The STOXX 600 index, which was down 0.65% for the week, fell 4.8% in the July-September period, marking its third straight quarterly decline in its longest losing streak since 2011 .
Markets have been rocked since Russia’s invasion of Ukraine earlier this year rocked the region and sent gas prices skyrocketing, leading to runaway inflation, which triggered aggressive rate hikes of the share of central banks and concerns about a further slowdown in growth.
A series of inflation figures released in recent weeks have heightened concerns about the pace and extent of monetary policy tightening globally.
Friday’s data showed consumer spending in the United States rebounded in August after falling in July, stoking fears of more hawkish policy action by the US Federal Reserve.
Meanwhile, inflation in the Netherlands hit its highest level in decades due to soaring energy prices, adding to concerns over grim inflation figures from Germany reported on Thursday.
London’s blue-chip FTSE 100 fell briefly before closing up 12.22 points, or 0.18%, but was down 1.78% for the week.

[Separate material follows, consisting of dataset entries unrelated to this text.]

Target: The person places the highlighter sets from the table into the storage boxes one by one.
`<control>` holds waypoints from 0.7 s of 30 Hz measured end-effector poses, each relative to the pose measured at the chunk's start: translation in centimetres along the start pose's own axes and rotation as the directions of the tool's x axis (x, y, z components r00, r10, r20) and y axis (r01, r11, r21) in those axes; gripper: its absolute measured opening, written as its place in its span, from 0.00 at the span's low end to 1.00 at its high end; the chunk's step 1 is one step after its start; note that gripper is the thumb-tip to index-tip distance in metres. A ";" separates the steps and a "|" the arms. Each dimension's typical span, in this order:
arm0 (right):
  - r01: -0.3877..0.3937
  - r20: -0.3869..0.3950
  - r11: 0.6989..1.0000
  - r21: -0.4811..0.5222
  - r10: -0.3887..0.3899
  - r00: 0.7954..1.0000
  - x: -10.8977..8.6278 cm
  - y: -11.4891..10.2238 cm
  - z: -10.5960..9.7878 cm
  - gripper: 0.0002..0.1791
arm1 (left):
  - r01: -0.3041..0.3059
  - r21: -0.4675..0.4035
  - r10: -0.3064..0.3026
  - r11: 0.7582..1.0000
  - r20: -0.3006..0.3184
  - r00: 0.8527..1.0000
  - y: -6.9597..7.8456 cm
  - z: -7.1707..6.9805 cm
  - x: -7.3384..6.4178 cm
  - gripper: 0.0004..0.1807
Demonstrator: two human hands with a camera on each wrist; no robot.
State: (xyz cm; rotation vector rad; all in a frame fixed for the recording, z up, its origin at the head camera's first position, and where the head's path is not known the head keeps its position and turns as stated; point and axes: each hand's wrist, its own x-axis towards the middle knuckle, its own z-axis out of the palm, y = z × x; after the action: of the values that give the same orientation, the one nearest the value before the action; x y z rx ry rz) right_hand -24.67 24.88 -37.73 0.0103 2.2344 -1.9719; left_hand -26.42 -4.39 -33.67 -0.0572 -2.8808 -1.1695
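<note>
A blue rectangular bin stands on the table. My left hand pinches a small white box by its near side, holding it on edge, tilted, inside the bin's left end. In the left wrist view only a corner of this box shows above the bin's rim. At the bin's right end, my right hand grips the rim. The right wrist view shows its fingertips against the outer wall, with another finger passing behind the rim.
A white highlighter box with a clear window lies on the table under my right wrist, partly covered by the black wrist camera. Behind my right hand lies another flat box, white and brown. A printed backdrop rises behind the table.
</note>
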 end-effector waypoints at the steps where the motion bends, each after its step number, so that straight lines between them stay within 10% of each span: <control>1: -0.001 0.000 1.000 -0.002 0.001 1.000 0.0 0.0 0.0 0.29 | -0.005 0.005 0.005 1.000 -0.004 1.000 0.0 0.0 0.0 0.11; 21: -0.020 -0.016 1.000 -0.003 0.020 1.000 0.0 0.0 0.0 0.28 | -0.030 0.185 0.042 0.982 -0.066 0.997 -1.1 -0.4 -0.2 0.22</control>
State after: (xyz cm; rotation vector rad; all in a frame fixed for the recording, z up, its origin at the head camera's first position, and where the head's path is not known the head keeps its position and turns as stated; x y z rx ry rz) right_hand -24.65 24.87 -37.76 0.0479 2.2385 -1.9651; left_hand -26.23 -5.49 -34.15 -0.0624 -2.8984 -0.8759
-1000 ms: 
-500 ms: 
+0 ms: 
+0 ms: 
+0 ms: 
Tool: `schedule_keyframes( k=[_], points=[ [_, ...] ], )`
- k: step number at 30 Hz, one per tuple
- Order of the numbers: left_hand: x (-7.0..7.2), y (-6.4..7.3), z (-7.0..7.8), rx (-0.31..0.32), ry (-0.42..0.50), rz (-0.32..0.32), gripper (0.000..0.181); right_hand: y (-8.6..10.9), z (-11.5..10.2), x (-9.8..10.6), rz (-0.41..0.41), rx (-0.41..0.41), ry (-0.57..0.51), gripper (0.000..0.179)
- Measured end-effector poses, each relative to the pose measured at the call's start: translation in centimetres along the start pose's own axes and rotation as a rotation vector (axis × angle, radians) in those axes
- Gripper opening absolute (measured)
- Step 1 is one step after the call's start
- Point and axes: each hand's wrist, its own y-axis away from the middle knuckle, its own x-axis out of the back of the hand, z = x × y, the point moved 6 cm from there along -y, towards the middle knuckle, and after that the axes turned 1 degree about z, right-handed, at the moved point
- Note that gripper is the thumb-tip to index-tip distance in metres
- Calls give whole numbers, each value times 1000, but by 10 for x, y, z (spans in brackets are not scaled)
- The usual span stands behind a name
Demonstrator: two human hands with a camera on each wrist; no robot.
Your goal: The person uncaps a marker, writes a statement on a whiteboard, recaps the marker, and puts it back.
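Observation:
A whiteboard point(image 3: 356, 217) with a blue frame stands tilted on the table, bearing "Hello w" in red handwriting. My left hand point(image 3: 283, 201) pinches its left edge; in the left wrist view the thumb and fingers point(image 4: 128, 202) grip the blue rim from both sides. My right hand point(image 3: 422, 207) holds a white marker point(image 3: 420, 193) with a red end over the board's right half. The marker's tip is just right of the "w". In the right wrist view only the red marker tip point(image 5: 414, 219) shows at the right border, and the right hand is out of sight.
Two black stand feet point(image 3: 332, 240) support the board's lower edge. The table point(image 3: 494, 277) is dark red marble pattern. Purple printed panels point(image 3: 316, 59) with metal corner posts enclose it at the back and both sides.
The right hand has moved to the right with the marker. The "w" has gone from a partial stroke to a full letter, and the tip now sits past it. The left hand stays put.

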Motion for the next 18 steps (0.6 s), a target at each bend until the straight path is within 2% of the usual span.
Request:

The national mid-cap index rose 2.3% as the pound gained ground after the Bank of England’s intervention in bond markets.
A Reuters poll found the bank was unlikely to raise rates before its next policy meeting scheduled for next month, despite a blow to the pound following its controversial economic growth plans announced last week.
Shares of German sportswear makers Puma and Adidas fell 5.7% and 4.1% respectively, after U.S. rival Nike Inc warned of pressure on margins.